--- Your task ---
Under this line sits a listing. Repeat exactly and only its lines from the one holding "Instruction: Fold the" through the one holding "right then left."; skip pictures.

--- Dataset excerpts ---
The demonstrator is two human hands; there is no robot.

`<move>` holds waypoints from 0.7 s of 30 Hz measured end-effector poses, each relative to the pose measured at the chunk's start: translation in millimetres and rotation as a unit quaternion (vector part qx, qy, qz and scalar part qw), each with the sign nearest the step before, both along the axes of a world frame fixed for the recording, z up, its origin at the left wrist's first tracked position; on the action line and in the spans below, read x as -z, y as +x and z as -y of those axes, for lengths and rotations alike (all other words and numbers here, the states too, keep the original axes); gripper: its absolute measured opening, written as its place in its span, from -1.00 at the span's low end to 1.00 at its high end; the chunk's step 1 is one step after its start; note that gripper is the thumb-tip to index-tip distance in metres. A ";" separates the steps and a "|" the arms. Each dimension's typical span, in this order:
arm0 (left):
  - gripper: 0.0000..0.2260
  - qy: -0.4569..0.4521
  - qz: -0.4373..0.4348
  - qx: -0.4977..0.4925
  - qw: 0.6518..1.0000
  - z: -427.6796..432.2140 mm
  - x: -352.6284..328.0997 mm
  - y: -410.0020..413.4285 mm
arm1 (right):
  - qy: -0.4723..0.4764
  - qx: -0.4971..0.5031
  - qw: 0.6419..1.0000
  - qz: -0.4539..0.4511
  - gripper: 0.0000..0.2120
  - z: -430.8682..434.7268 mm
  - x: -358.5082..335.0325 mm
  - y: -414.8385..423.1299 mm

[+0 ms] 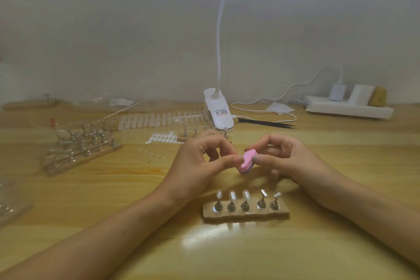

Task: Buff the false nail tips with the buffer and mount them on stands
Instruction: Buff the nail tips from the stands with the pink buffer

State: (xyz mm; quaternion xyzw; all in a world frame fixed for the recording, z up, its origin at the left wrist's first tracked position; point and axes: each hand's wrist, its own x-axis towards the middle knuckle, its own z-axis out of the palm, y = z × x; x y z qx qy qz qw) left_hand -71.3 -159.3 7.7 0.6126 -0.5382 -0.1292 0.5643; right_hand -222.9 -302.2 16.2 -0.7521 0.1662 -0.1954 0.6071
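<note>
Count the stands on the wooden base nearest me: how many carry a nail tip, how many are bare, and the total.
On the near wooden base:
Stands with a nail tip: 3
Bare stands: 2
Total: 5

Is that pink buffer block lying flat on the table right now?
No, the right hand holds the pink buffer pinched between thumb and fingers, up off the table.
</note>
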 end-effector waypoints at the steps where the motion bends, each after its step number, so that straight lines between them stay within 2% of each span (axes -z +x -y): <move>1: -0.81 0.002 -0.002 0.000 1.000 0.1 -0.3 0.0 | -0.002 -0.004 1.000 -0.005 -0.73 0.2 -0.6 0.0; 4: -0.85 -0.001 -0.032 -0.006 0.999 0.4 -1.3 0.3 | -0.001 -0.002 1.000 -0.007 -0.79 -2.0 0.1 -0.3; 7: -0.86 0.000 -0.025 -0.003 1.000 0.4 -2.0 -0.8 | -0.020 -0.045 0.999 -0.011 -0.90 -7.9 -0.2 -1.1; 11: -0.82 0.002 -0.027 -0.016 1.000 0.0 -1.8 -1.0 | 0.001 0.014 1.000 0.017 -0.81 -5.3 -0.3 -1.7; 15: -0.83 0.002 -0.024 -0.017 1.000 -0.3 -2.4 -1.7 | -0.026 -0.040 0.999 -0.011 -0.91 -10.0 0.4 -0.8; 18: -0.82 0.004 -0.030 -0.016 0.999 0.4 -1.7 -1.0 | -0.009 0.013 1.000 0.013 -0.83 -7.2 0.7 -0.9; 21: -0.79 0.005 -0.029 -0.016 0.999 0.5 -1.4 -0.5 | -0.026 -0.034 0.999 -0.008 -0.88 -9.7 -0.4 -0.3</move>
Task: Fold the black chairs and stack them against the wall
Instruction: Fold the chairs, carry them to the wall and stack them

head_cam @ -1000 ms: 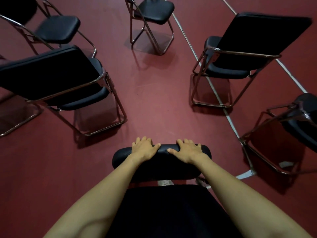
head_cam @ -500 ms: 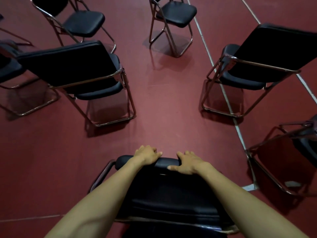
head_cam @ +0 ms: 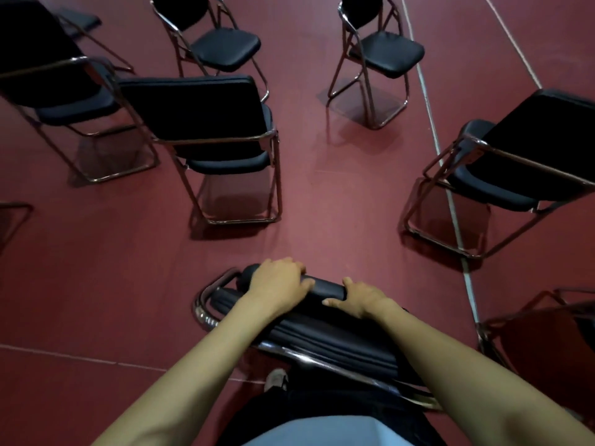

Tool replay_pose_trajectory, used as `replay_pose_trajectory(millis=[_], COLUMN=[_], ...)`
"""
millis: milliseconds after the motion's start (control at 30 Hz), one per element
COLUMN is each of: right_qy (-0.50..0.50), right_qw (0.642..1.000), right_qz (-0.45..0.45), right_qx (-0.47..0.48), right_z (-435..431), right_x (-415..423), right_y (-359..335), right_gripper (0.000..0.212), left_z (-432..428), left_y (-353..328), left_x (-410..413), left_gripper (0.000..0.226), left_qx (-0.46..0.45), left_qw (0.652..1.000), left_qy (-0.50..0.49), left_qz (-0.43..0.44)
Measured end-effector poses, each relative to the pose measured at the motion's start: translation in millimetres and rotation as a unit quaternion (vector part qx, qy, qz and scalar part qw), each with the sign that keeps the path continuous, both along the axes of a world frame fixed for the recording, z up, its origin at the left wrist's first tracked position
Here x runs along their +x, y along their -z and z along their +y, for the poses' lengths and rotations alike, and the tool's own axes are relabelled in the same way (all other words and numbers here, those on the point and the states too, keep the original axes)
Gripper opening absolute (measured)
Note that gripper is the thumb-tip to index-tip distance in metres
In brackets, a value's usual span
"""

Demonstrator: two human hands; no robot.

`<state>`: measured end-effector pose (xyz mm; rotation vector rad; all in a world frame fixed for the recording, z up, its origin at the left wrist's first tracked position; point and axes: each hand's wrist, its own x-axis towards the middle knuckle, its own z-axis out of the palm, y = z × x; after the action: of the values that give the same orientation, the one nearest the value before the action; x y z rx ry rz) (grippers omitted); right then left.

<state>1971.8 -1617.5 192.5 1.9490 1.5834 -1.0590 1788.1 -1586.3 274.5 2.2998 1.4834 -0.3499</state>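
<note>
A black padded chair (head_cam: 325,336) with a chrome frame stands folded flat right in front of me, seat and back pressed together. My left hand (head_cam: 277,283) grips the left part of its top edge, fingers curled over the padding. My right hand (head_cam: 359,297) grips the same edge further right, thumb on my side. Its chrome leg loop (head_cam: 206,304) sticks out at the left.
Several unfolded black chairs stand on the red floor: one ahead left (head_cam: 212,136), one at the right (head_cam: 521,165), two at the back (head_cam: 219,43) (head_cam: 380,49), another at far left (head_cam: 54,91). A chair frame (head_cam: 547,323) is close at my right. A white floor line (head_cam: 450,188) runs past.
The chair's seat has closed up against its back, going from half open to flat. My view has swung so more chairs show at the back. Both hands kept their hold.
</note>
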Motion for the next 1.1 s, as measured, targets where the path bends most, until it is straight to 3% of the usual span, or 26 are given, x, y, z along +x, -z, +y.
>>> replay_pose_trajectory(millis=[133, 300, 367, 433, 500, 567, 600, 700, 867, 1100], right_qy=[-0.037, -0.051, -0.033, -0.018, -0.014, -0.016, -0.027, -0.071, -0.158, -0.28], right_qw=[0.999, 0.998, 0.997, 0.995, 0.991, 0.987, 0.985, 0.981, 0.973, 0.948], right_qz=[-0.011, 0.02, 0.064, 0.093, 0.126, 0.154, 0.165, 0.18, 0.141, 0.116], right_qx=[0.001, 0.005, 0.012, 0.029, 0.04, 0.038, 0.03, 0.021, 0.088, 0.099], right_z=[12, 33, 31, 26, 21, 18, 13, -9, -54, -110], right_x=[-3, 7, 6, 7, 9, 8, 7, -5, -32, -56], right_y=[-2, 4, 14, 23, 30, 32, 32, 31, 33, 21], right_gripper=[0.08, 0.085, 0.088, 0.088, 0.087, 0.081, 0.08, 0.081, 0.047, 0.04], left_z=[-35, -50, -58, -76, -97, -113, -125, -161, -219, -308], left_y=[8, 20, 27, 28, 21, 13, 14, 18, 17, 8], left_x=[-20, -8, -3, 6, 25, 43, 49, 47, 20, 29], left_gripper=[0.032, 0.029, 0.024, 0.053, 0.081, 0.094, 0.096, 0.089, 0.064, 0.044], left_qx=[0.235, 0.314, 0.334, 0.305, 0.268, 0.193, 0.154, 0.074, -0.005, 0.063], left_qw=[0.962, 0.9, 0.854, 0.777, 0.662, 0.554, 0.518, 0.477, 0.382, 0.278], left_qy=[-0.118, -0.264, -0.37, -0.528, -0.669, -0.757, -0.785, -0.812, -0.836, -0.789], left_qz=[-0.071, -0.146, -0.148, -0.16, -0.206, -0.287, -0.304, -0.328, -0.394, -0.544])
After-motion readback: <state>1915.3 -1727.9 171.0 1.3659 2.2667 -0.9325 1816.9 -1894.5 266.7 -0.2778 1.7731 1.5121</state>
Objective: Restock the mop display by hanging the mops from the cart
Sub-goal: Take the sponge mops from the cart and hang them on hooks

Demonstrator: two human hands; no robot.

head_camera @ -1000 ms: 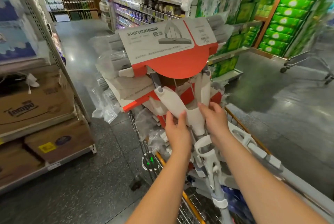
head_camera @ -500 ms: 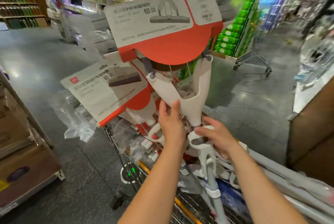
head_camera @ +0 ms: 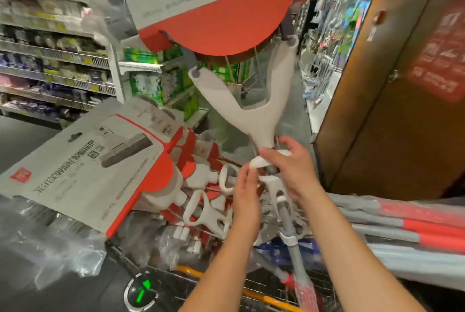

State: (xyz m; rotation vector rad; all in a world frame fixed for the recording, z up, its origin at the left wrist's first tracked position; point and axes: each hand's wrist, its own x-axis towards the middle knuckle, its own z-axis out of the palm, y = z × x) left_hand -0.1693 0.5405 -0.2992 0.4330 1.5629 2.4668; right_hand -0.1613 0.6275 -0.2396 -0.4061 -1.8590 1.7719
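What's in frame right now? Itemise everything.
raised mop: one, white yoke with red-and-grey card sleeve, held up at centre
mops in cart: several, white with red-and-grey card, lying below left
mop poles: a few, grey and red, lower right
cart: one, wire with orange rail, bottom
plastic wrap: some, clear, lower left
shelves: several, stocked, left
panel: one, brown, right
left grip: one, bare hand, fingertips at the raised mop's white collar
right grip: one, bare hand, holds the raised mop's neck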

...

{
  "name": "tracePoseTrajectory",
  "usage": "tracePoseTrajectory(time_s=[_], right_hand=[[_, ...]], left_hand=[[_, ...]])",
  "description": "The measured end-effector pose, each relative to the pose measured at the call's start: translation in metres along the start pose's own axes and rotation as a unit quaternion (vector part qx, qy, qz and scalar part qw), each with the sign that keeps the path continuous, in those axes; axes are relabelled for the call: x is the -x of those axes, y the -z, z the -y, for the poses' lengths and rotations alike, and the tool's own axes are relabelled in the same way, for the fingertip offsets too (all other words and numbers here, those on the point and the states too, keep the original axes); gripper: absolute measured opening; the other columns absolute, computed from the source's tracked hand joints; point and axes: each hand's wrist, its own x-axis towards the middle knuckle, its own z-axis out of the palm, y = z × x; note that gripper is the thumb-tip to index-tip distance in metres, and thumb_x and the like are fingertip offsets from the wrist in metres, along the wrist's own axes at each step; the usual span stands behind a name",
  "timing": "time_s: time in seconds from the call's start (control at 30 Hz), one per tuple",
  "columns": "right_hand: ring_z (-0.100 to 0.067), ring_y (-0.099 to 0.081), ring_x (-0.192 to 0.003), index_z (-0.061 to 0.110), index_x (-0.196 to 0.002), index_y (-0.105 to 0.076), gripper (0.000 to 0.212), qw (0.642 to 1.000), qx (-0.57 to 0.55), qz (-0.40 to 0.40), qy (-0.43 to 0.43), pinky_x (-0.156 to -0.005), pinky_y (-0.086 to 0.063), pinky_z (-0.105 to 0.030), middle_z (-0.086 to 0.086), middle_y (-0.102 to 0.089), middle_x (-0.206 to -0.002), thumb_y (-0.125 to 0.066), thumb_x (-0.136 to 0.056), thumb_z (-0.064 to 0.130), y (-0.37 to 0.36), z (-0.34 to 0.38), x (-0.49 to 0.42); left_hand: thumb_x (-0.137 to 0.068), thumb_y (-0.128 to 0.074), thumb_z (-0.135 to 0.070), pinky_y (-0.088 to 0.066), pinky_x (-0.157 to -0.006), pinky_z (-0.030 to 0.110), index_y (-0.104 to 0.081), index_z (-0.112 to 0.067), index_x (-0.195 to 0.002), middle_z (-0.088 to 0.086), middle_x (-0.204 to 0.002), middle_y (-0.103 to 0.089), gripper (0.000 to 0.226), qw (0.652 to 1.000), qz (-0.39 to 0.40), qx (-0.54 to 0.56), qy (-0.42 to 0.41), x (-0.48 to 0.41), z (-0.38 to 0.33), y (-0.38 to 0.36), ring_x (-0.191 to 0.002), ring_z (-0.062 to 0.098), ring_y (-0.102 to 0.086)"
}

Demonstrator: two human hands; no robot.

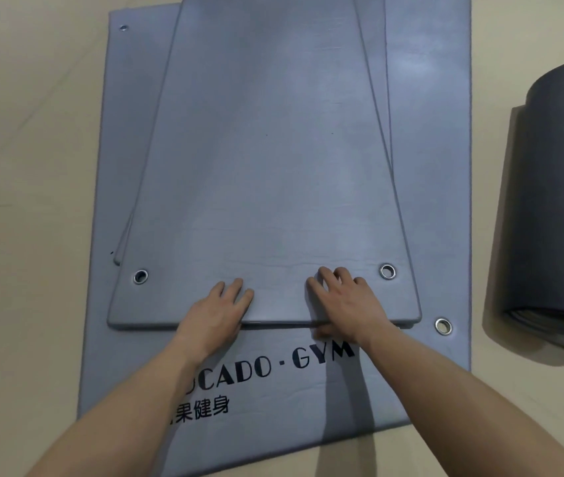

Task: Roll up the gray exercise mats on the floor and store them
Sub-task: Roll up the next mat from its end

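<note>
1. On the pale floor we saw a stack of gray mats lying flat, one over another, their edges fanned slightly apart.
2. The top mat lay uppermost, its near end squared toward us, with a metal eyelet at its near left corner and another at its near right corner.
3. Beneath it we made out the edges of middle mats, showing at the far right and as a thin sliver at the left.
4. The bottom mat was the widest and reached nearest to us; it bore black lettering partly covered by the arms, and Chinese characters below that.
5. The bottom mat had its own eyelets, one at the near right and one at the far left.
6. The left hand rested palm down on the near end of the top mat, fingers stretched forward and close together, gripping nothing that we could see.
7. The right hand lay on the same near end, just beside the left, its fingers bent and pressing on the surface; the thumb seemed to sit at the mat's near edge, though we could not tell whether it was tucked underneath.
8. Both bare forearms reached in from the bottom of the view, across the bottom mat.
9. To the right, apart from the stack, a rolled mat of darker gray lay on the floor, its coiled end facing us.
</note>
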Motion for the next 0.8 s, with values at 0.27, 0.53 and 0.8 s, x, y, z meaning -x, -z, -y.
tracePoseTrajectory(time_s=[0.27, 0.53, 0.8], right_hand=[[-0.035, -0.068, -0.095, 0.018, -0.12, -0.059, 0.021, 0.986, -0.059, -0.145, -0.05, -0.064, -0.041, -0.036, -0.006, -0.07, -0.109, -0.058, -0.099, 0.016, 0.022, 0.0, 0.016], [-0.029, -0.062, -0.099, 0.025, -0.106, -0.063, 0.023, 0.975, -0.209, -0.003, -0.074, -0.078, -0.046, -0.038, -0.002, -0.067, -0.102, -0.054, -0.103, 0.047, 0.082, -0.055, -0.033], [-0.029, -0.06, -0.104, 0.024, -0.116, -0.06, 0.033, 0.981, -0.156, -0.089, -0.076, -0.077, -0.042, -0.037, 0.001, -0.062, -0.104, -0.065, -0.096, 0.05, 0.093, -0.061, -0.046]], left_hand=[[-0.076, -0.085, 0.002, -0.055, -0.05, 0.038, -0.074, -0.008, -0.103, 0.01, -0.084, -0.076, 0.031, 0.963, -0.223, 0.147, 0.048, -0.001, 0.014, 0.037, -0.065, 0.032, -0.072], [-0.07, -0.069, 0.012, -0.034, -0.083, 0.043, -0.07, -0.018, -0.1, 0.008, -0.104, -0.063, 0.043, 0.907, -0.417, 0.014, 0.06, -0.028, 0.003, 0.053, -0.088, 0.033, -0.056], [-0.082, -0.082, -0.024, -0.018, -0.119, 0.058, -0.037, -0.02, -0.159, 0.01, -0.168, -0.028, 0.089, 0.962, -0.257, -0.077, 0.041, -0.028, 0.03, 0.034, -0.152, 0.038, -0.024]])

--- Answer box ---
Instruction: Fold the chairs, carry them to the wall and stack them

head_cam @ -1000 ms: 
head_cam @ -500 ms: 
head_cam @ +0 ms: 

Tool replay_pose_trajectory, used as `replay_pose_trajectory(millis=[_], COLUMN=[_], ...)`
"""
millis: milliseconds after the motion's start (control at 30 Hz), one per element
COLUMN is each of: right_qy (-0.50..0.50), right_qw (0.642..1.000), right_qz (-0.45..0.45), right_qx (-0.47..0.48), right_z (-435..431), right_x (-415..423), right_y (-359..335), right_gripper (0.000..0.212), left_z (-432..428), left_y (-353..328), left_x (-410..413), left_gripper (0.000..0.226), left_qx (-0.46..0.45), left_qw (0.652..1.000), left_qy (-0.50..0.49), left_qz (-0.43..0.44)
Measured end-effector poses, each relative to the pose measured at the motion's start: translation in millimetres and rotation as a unit quaternion (vector part qx, qy, qz and scalar part qw), each with the sign that keeps the path continuous, both along the axes of a world frame fixed for the recording, z up, its origin at the left wrist's first tracked position
Here x runs along their +x, y along their -z and z along their +y, for the poses' lengths and rotations alike, and the tool's own axes are relabelled in the same way (all other words and numbers here, those on the point and the states too, keep the original axes)
Gripper opening absolute (measured)
Note that gripper is the thumb-tip to index-tip distance in metres
In brackets, a value's usual span
"""

Demonstrator: two human hands; no robot.

`<state>`: measured end-effector pose (xyz mm; rotation vector rad; all in a world frame fixed for the recording, z up, its origin at the left wrist's first tracked position; point and axes: each hand's wrist, its own x-axis towards the middle knuckle, its own z-axis out of the palm, y = z × x; after the action: of the values that give the same orientation, the one nearest the value before the action; x y z rx ry rz) (grippers omitted); right then left.

With this, the answer is finished.